*Exercise aim*:
Find the line in the entries below that contains "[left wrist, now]". Repeat it exactly, and every line after it through the line that contains "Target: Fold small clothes".

Source records
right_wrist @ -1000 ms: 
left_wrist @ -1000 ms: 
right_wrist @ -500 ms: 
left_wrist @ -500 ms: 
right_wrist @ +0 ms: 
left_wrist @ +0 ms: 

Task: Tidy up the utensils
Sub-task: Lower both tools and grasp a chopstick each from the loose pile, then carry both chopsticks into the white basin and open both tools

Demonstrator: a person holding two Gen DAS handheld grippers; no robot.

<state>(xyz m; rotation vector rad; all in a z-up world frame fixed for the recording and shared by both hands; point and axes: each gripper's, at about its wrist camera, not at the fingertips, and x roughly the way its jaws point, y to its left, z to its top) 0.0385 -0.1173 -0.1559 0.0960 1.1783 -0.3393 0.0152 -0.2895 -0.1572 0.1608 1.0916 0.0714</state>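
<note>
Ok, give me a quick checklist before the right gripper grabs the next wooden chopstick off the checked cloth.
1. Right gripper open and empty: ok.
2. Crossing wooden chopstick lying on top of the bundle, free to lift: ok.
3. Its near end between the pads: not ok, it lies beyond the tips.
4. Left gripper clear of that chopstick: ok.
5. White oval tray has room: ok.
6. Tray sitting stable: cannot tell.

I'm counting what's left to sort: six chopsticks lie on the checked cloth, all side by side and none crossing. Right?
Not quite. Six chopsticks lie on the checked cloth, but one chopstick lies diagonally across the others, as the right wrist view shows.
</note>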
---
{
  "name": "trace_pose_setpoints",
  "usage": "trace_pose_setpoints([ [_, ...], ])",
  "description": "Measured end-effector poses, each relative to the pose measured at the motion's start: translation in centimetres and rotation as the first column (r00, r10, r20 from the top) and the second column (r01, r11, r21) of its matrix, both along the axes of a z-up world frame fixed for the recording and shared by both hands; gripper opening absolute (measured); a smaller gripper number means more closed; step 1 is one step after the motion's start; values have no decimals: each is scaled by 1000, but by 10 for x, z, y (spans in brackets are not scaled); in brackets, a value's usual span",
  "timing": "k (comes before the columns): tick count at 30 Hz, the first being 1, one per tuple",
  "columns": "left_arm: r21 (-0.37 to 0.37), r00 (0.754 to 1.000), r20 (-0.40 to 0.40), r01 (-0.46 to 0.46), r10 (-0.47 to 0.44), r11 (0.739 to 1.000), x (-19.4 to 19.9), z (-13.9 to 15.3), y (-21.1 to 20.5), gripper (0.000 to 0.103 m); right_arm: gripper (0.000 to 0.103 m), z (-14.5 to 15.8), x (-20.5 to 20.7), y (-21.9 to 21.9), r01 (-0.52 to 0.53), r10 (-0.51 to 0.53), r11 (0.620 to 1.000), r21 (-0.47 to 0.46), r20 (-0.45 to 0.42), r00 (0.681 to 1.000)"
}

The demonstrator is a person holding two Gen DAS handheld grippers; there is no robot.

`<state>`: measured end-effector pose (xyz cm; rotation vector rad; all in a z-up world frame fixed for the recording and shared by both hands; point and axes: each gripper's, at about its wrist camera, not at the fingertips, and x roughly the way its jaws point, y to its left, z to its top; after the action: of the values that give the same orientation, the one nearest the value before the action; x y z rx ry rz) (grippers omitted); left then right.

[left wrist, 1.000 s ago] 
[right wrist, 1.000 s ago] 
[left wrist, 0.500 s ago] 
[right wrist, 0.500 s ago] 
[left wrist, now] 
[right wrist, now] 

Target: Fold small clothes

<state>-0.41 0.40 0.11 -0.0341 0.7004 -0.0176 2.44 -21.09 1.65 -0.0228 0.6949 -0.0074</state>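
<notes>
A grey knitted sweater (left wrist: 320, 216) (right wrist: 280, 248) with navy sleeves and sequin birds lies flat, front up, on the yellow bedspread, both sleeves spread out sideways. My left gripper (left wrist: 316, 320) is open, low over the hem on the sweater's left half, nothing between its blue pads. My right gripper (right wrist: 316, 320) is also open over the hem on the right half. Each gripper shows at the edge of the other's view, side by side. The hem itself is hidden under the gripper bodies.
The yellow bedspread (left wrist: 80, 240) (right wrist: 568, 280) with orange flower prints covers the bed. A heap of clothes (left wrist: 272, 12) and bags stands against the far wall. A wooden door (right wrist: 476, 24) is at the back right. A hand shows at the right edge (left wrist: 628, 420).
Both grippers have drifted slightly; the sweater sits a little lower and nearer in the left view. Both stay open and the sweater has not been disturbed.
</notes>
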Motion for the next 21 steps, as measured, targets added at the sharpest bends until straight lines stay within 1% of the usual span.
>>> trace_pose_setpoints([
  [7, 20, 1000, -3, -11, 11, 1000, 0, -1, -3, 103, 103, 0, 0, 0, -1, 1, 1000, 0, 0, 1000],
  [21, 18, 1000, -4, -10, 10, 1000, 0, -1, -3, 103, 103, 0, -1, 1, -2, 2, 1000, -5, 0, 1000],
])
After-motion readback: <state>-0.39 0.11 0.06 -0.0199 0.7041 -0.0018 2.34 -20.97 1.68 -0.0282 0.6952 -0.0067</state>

*Task output*:
[left wrist, now] 
[right wrist, now] 

Target: Fold small clothes

There is nothing more to this exercise.